第一、金がかかる。状況にもよるが、2千万円から4千万円は覚悟せねばならない。大半の国庫補助はあるものの負担の重さに変りはない。
施設ができたとして次の大問題は運営である。誰しも思いつくのが猟友会への委託である。対象が「野生獣」と言う一点で共通しているだけで「猟」と「捕獲」はもともと別物なのに、である。つまり見当ちがいなのだ。「わしらは食べん獣は撃たん」と言っていた古参猟師の言葉が思い出される。
ともかくも捕獲~処理が始まるとして・・、あとは無茶苦茶といっても過言でない。数をこなすだけが通常の姿だからである。
要するに「経営」の意識がまったくないのである。「経営」とは「持続性維持」と同義であり、「安定」と「開拓」の、バランスをとった追求といえるだろう。
具体的には、(1)処理原料となる捕獲頭数を一定数に保つ、(2)捕獲した獣はすべて使い尽くす、の2点が核心となる。

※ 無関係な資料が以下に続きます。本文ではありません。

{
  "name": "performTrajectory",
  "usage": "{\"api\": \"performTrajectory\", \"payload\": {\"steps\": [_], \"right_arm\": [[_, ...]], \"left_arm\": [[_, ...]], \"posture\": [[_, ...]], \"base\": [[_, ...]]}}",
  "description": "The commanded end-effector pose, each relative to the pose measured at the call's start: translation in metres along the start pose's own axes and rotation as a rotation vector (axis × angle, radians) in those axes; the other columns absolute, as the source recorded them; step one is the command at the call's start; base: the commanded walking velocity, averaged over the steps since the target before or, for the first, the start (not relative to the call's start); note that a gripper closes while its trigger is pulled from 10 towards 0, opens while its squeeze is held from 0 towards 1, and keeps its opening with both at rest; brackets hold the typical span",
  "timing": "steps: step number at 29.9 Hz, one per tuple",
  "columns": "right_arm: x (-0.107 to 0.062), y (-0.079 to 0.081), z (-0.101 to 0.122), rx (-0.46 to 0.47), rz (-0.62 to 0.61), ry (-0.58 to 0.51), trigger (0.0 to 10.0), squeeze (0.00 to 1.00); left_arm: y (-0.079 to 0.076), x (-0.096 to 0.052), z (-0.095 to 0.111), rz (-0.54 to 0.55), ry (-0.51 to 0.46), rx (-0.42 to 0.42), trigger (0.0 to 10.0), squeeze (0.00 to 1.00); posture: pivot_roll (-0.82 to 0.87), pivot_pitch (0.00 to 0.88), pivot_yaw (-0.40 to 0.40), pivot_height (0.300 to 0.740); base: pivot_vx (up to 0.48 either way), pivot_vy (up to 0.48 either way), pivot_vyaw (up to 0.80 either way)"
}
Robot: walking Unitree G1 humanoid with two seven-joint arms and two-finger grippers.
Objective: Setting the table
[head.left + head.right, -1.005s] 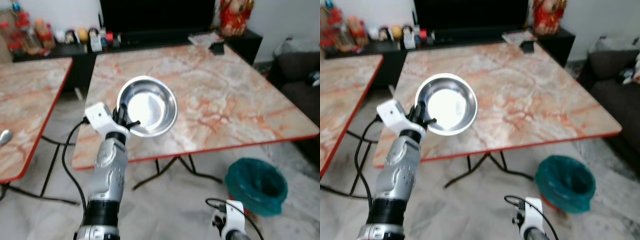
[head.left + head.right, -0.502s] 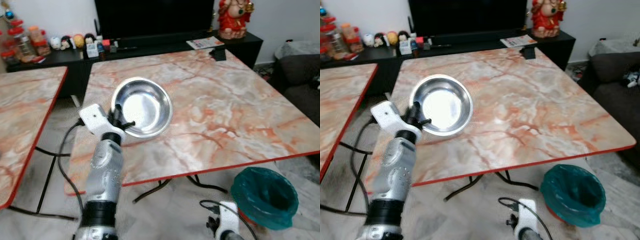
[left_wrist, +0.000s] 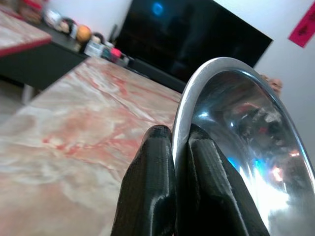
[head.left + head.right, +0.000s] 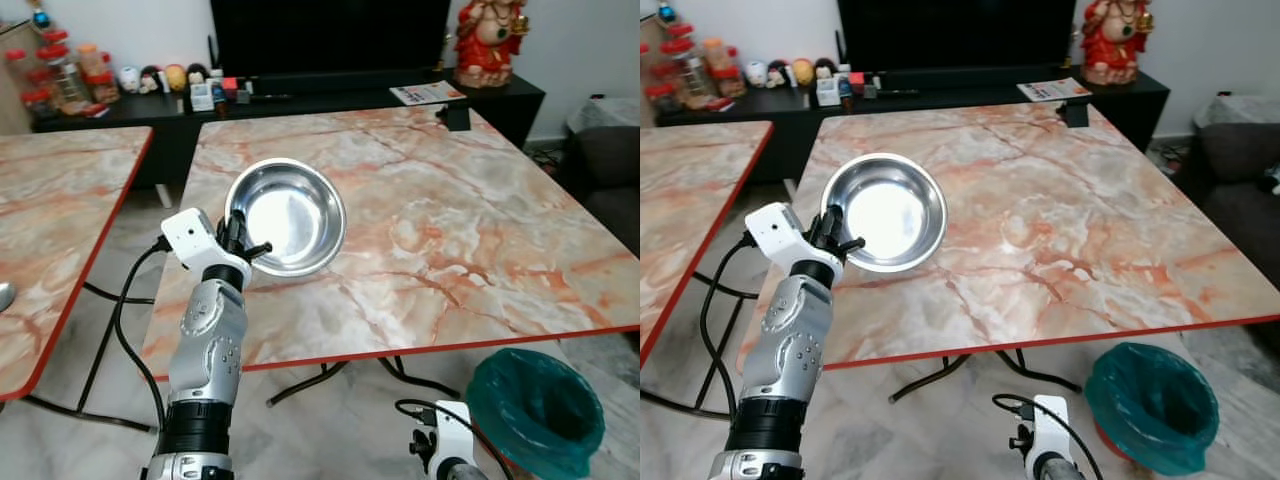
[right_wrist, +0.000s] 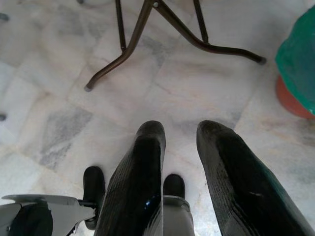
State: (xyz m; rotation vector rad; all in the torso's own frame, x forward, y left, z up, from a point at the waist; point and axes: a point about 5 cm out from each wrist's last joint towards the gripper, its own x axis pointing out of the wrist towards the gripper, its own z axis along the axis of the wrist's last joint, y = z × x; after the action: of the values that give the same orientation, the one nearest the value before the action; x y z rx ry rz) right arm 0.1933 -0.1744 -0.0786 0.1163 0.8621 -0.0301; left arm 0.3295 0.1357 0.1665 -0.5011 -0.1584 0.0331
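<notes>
Left gripper point(image 4: 243, 243) pinches the steel bowl point(image 4: 288, 215) by its rim — tilted, centre-left of frame, above the marble table point(image 4: 450, 230), likely for placing; right gripper point(image 5: 182, 162) hangs parted, empty.

Green-lined bin point(image 4: 535, 412) on floor, red figurine point(image 4: 490, 40), black TV point(image 4: 330, 35)
</notes>
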Motion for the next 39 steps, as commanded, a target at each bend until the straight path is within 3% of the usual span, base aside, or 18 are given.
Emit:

(1)に関して付言すると、「獲り過ぎはいけない」ということでもある。適正数の判断と維持は科学的データと体験のからんだ重要なポイントである。
岐阜県本巣(もとす)市の一般社団法人里山ジビエ会の経営する「ジビエ処理施設」は昨年度、市の定めたシカの捕獲数約1300頭を処理しきった。それまでの精肉重点策では頭数の増加に追いつかず、ペットフードの製造に活路を見出して安定化を実現したという。
ちなみに、栄養素のタウリンを体内合成できないネコにとってフードへの添加は必須であり、シカの肝臓は貴重な原料となっている。最近同施設の見学者が絶えないという。